Return the data word for word. Pictures are to be omitted.
-*-*-
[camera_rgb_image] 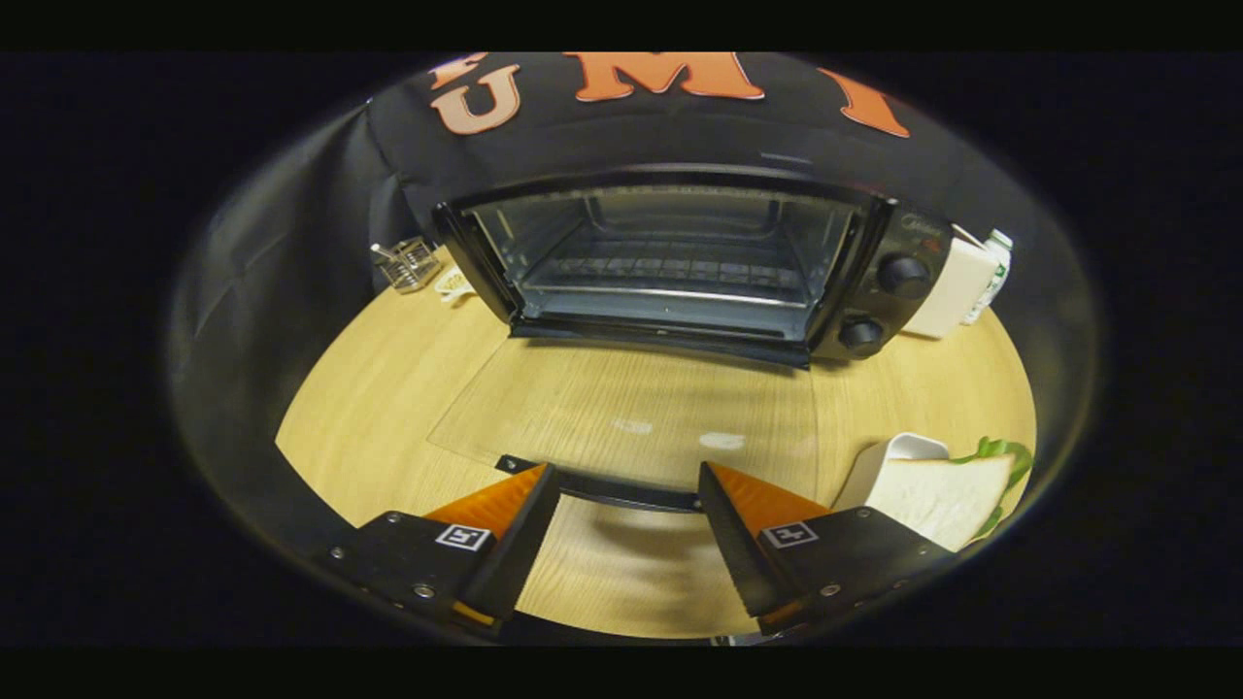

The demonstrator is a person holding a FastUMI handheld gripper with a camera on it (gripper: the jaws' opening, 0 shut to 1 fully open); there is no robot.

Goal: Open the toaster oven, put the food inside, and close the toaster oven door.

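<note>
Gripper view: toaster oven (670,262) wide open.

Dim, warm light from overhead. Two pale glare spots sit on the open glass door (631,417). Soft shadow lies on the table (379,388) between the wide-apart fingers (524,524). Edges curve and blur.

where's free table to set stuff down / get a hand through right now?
Free: bare table between the wire basket and the lowered glass door; also the strip between the toaster oven knobs and the white dish with the sandwich. Crowded: beside the oven, by the white box. Gripper open, fingers at the door handle.
</note>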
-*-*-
**Result**
[camera_rgb_image] 

The demonstrator is a person holding a FastUMI handheld gripper with a camera on it (gripper: the jaws' opening, 0 shut to 1 fully open); there is no robot.

Goal: Open the toaster oven, put the food inside, and close the toaster oven door.

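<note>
Gripper view: toaster oven (670,262) wide open.

Dim, warm light from overhead. Two pale glare spots sit on the open glass door (631,417). Soft shadow lies on the table (379,388) between the wide-apart fingers (524,524). Edges curve and blur.

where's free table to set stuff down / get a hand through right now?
Free: bare table between the wire basket and the lowered glass door; also the strip between the toaster oven knobs and the white dish with the sandwich. Crowded: beside the oven, by the white box. Gripper open, fingers at the door handle.
</note>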

Nothing else is required to complete the output.